ABOUT THIS EXERCISE:
Skip the pictures. Output only the lines below starting at the line with "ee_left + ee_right" and ending at the line with "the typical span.", both ends included, exactly as they are.

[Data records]
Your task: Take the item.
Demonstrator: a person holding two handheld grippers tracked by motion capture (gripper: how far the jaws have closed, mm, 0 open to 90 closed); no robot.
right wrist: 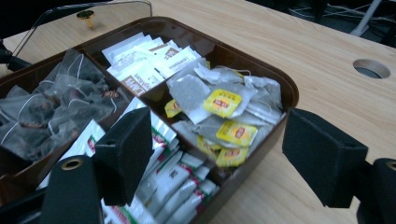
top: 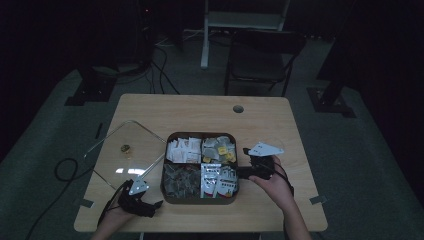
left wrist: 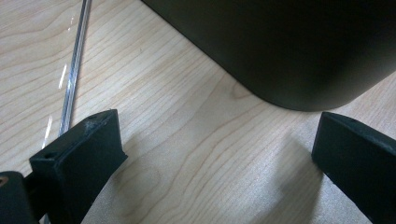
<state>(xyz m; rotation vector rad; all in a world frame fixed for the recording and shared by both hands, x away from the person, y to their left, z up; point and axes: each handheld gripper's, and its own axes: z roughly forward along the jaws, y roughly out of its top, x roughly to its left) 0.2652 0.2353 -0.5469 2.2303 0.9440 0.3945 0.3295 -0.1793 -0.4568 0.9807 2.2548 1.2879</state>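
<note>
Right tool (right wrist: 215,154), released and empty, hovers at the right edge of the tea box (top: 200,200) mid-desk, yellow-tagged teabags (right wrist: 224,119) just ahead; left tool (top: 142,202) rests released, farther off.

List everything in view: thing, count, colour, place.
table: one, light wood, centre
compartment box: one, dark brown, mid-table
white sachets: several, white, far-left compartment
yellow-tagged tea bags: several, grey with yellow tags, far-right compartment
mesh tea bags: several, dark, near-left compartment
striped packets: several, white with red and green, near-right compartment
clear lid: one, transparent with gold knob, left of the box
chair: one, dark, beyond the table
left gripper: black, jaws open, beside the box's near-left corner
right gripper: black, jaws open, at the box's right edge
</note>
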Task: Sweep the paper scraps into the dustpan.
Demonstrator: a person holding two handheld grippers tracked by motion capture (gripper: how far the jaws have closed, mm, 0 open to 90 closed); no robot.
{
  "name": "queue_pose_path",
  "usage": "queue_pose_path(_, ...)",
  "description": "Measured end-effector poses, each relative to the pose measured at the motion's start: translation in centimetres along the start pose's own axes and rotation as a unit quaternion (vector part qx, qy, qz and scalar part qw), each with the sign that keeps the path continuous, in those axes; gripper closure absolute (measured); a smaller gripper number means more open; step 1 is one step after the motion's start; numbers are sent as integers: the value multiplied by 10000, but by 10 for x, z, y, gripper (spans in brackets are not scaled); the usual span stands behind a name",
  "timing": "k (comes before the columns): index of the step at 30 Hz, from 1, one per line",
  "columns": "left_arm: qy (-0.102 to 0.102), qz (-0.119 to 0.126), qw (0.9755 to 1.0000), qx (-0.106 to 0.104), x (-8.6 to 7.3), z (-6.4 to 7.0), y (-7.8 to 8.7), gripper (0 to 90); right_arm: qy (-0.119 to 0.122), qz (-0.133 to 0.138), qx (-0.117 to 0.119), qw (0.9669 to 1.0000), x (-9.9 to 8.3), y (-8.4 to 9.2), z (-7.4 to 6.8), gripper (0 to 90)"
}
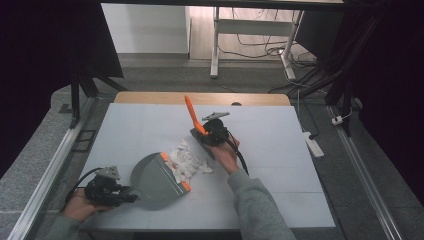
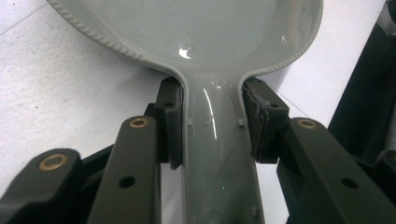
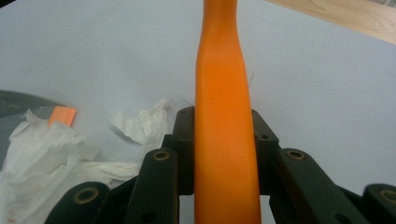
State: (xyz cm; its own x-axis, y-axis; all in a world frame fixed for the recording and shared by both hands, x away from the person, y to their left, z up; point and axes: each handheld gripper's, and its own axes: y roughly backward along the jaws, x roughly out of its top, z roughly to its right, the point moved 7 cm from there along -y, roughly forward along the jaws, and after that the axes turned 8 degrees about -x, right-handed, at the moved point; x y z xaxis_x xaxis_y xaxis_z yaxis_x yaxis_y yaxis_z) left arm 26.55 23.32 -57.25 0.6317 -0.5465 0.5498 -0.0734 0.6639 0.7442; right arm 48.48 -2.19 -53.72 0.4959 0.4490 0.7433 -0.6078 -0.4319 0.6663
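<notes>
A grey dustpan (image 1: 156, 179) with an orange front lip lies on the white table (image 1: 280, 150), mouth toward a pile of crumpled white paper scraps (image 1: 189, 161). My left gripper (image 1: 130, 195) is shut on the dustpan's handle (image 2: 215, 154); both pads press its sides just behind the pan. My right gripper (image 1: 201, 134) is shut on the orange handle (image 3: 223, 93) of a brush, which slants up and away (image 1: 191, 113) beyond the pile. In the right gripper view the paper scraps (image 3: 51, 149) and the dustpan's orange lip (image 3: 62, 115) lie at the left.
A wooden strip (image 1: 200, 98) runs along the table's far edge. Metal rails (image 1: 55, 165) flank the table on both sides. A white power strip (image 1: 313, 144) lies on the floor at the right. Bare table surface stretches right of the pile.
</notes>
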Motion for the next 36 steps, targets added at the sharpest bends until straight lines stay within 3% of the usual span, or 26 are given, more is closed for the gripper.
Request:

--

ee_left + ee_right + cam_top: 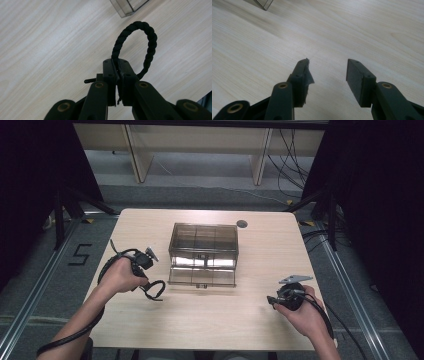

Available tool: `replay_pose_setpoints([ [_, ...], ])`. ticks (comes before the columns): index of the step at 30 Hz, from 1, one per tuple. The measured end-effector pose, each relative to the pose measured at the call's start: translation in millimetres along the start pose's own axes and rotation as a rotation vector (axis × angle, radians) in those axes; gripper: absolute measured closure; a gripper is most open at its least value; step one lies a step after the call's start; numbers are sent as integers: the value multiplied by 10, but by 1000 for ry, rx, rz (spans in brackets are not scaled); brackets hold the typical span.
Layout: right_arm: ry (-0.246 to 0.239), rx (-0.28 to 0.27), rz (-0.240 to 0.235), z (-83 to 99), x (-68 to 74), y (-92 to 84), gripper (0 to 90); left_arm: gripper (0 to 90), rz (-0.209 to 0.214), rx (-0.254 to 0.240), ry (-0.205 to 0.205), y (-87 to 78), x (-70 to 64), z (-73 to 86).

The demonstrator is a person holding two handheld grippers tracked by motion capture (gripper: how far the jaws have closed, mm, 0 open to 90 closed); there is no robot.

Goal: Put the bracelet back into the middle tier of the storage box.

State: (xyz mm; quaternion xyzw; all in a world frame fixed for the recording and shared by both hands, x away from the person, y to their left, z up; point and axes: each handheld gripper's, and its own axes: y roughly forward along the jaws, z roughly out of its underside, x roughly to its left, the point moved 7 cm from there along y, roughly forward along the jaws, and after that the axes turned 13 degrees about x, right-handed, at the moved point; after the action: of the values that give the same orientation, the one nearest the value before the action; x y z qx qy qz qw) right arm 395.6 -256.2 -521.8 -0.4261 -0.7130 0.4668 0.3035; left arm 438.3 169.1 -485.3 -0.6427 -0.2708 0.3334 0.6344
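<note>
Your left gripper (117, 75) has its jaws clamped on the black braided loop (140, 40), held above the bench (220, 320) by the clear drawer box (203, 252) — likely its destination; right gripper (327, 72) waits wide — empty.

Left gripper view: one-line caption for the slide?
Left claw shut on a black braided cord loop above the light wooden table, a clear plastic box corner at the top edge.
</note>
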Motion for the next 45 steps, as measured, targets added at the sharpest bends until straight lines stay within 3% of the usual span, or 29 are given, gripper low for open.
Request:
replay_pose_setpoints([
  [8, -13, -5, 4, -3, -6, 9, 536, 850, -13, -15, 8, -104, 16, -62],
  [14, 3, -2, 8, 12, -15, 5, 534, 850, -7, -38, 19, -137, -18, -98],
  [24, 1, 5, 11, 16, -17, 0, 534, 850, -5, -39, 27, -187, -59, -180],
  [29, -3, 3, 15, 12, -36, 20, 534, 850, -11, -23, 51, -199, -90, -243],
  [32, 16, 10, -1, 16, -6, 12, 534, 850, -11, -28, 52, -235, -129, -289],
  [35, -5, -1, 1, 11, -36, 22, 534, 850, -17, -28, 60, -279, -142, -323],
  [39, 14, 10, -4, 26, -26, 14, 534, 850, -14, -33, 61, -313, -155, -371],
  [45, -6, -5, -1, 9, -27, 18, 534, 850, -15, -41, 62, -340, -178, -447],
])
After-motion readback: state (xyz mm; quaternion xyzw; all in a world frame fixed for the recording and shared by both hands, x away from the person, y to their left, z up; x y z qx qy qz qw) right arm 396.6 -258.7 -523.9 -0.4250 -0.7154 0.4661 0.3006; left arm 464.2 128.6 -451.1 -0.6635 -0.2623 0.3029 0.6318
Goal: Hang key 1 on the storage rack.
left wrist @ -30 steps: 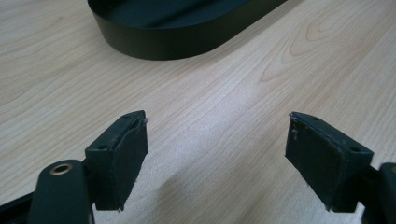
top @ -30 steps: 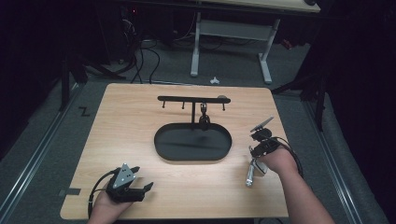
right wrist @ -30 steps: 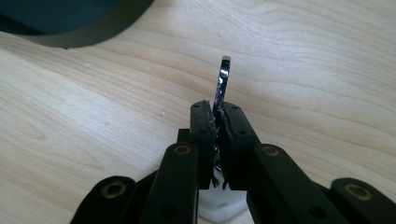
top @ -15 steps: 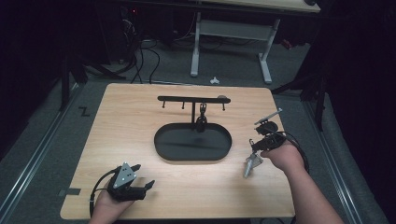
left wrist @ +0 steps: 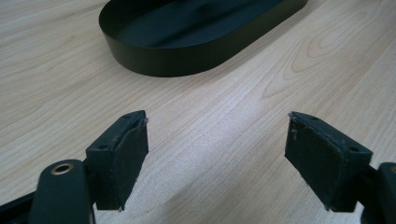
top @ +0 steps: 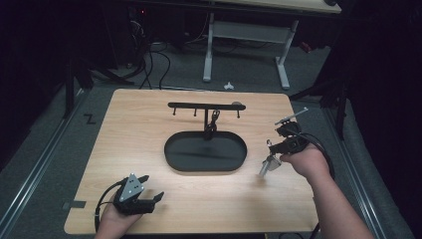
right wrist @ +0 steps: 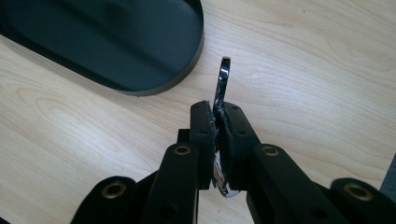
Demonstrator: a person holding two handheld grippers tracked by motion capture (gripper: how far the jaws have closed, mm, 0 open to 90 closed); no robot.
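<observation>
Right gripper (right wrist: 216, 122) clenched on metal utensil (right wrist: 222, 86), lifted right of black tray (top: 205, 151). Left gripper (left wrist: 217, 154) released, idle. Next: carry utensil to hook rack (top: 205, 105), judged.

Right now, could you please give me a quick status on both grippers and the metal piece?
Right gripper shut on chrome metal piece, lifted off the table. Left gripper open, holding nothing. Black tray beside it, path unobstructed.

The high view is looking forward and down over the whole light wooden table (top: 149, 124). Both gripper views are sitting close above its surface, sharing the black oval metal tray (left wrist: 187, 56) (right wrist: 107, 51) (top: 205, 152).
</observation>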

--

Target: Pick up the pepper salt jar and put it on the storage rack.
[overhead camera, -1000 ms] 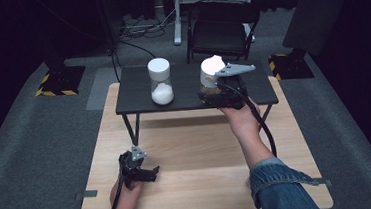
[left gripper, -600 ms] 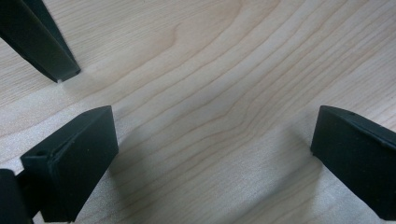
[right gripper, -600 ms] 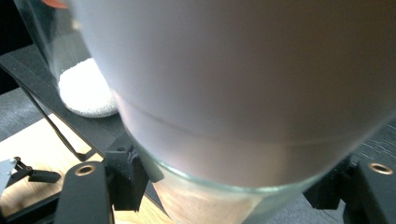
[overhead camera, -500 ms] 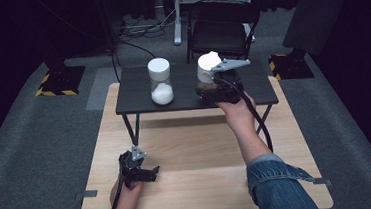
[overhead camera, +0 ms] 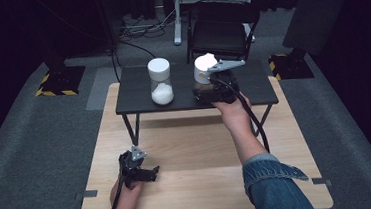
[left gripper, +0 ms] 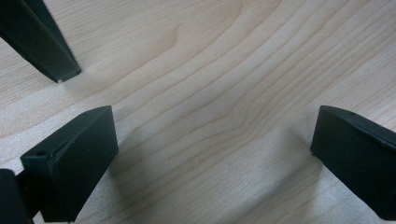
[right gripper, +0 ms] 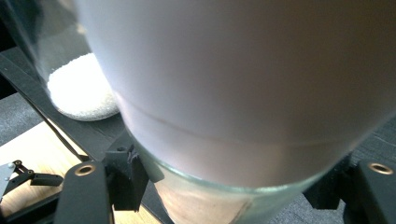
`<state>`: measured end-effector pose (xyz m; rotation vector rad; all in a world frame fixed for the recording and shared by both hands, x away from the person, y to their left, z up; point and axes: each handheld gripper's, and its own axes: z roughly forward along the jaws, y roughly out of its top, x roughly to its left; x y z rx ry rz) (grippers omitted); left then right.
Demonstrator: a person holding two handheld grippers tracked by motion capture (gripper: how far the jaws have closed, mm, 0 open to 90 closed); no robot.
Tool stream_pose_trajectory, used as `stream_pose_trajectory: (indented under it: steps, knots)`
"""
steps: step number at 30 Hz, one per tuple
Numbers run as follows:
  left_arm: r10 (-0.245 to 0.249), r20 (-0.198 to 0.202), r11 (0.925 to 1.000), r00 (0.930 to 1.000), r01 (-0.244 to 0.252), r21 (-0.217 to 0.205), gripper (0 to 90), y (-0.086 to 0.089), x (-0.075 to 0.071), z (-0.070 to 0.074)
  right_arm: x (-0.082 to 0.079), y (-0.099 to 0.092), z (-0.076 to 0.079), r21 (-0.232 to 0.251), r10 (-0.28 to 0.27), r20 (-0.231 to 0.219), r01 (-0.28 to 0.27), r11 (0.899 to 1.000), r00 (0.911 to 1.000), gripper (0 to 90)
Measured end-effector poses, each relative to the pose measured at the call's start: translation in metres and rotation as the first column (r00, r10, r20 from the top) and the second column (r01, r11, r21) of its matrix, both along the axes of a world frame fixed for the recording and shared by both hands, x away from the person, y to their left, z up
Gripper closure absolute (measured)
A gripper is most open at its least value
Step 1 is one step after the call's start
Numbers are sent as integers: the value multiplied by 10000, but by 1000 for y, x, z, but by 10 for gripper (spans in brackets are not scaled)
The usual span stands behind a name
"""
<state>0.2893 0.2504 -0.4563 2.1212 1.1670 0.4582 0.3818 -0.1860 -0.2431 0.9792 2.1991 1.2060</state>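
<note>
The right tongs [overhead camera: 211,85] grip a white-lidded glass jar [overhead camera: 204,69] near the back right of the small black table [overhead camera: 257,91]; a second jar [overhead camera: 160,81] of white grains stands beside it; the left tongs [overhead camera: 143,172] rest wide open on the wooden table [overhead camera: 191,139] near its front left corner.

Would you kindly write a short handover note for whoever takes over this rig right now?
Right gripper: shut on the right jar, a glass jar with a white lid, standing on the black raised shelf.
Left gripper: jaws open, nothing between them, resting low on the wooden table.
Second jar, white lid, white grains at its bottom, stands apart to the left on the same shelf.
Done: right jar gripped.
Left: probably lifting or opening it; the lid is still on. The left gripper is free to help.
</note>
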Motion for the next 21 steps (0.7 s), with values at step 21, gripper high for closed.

OUTPUT OF THE EXERCISE:
ee_left + ee_right + cam_top: 

Available tool: `replay_pose_setpoints([ [_, ...], ])`. ticks (comes before the columns): index of the step at 30 Hz, from 1, one per tuple. The measured end-effector pose, each relative to the pose measured at the call's start: translation in millimetres along the start pose's own axes and rotation as a rotation vector (axis × angle, radians) in those axes; gripper: absolute measured closure; a gripper is most open at its least value; step one lies a step after the call's start; numbers are sent as integers: the value multiplied by 10, but by 1000 for ry, rx, rz (spans in brackets are not scaled); brackets hold the typical span.

This response is now finished.